### EXERCISE DETAILS
Return the data verbatim, without pictures.

### THE RECORDS
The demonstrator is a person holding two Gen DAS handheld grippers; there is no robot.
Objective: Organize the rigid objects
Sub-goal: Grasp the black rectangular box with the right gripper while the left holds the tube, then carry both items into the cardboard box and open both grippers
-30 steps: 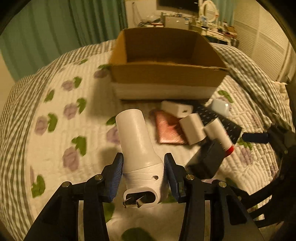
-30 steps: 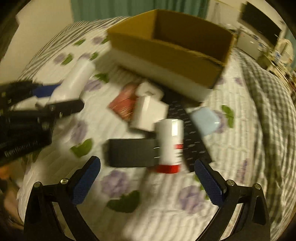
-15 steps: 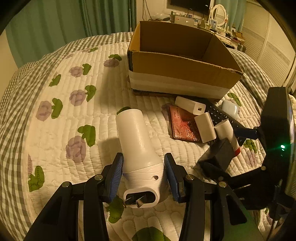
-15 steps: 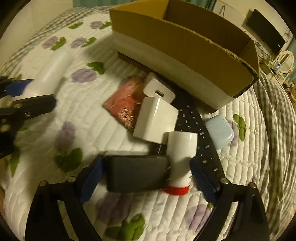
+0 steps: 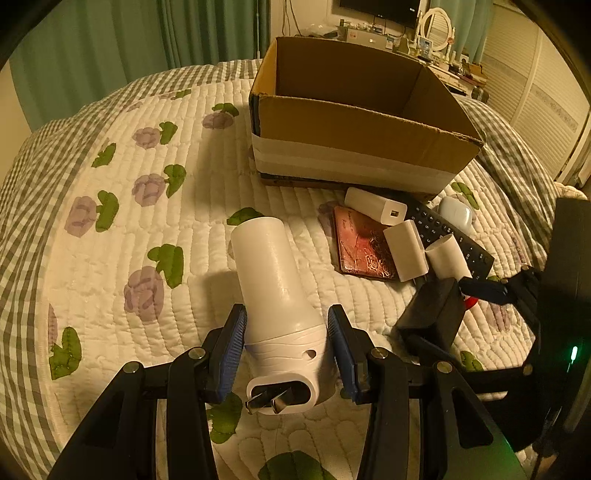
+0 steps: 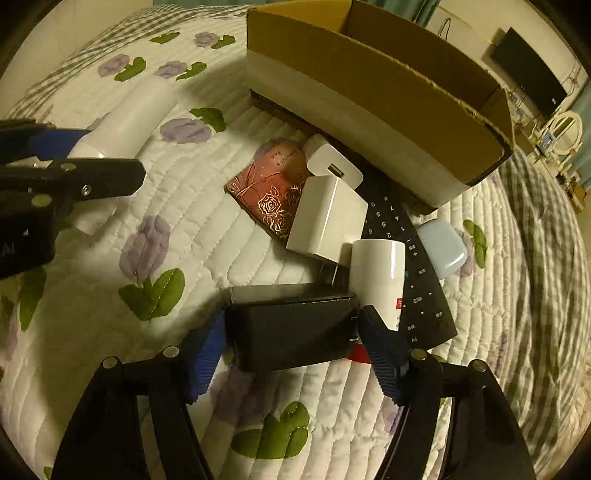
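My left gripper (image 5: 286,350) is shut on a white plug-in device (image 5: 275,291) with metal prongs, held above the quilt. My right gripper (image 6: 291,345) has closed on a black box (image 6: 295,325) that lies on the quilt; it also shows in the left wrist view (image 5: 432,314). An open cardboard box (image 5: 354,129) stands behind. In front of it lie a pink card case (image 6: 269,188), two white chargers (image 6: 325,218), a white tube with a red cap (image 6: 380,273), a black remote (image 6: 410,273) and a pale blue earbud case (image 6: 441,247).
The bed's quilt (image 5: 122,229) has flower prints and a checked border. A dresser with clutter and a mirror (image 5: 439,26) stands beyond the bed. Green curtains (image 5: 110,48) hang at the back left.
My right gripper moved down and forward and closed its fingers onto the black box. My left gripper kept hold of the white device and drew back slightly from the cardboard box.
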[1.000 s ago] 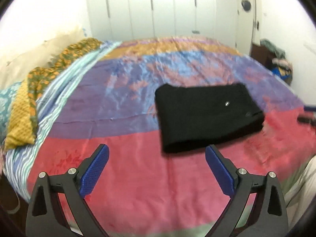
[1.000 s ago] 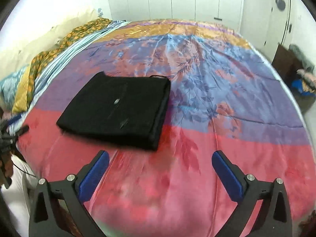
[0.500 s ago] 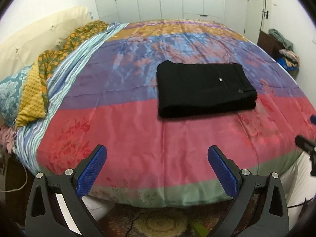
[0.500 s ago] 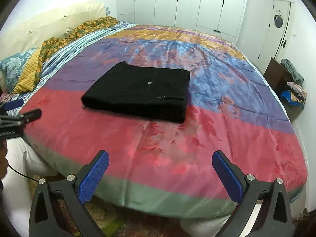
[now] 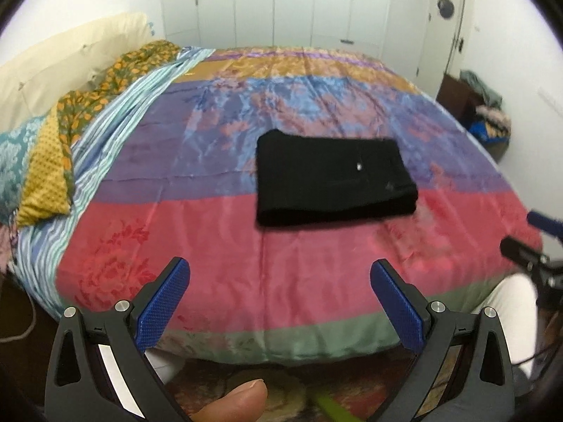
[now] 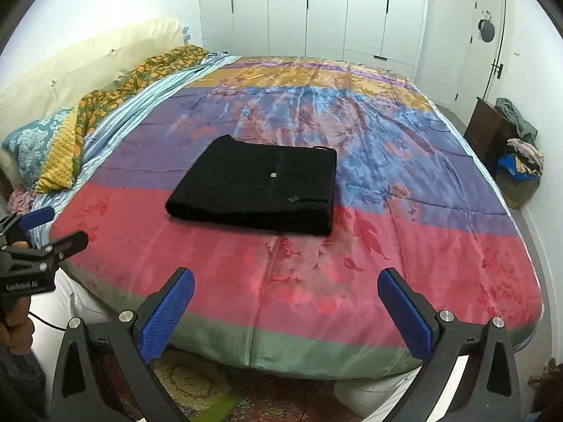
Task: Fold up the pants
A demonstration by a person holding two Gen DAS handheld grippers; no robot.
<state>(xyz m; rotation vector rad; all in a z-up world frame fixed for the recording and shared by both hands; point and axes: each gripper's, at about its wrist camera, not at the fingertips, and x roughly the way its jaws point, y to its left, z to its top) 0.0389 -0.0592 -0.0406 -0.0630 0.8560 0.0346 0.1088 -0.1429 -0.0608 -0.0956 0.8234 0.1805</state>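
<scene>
Left wrist view: left claw [image 5: 279,297] spread wide, empty, hanging off the near edge of the bed [image 5: 316,337], above the floor. One thumb tip [image 5: 234,402] shows at the bottom rim. One pair of black pants [image 5: 332,177], folded into a flat rectangle, lies near the middle of the bed, a little toward the near edge, across the line where the purple band of the cover meets the red one. Bare cover all round it: wide on the left, narrower on the right, a broad red strip between it and the near edge.

Right wrist view: right claw [image 6: 286,307] also spread wide, holding nothing, off the near edge of the bed [image 6: 352,348]. Pants [image 6: 257,190] well apart from both claws. Left claw [image 6: 52,227] visible at the left rim, beside the near left corner, gripped by a hand [image 6: 16,327]. Far half of the bed unoccupied up to the far edge.

Pillows [image 6: 45,147] stacked along the left edge; count unclear. One white wardrobe [image 6: 316,10] past the far edge.
</scene>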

### EXPECTED ANSWER
The demonstrator is a person holding two Gen DAS handheld grippers; there is no robot.
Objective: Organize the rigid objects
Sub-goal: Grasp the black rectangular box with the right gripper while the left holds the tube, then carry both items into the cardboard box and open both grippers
-30 steps: 
-30 steps: 
-15 steps: 
-15 steps: 
+0 steps: 
+0 steps: 
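My left gripper (image 5: 286,350) is shut on a white plug-in device (image 5: 275,291) with metal prongs, held above the quilt. My right gripper (image 6: 291,345) has closed on a black box (image 6: 295,325) that lies on the quilt; it also shows in the left wrist view (image 5: 432,314). An open cardboard box (image 5: 354,129) stands behind. In front of it lie a pink card case (image 6: 269,188), two white chargers (image 6: 325,218), a white tube with a red cap (image 6: 380,273), a black remote (image 6: 410,273) and a pale blue earbud case (image 6: 441,247).
The bed's quilt (image 5: 122,229) has flower prints and a checked border. A dresser with clutter and a mirror (image 5: 439,26) stands beyond the bed. Green curtains (image 5: 110,48) hang at the back left.
My right gripper moved down and forward and closed its fingers onto the black box. My left gripper kept hold of the white device and drew back slightly from the cardboard box.
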[1.000 s ago] 
[1.000 s ago] 
[0.500 s ago] 
[0.500 s ago] 
[now] 
[now] 
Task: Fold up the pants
A demonstration by a person holding two Gen DAS handheld grippers; no robot.
<state>(xyz m; rotation vector rad; all in a z-up world frame fixed for the recording and shared by both hands; point and axes: each gripper's, at about its wrist camera, not at the fingertips, and x roughly the way its jaws point, y to its left, z to its top) 0.0389 -0.0592 -0.0406 -0.0630 0.8560 0.0346 0.1088 -0.1429 -0.0608 -0.0956 0.8234 0.1805</state>
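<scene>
Left wrist view: left claw [image 5: 279,297] spread wide, empty, hanging off the near edge of the bed [image 5: 316,337], above the floor. One thumb tip [image 5: 234,402] shows at the bottom rim. One pair of black pants [image 5: 332,177], folded into a flat rectangle, lies near the middle of the bed, a little toward the near edge, across the line where the purple band of the cover meets the red one. Bare cover all round it: wide on the left, narrower on the right, a broad red strip between it and the near edge.

Right wrist view: right claw [image 6: 286,307] also spread wide, holding nothing, off the near edge of the bed [image 6: 352,348]. Pants [image 6: 257,190] well apart from both claws. Left claw [image 6: 52,227] visible at the left rim, beside the near left corner, gripped by a hand [image 6: 16,327]. Far half of the bed unoccupied up to the far edge.

Pillows [image 6: 45,147] stacked along the left edge; count unclear. One white wardrobe [image 6: 316,10] past the far edge.
</scene>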

Nothing more will be written for this answer.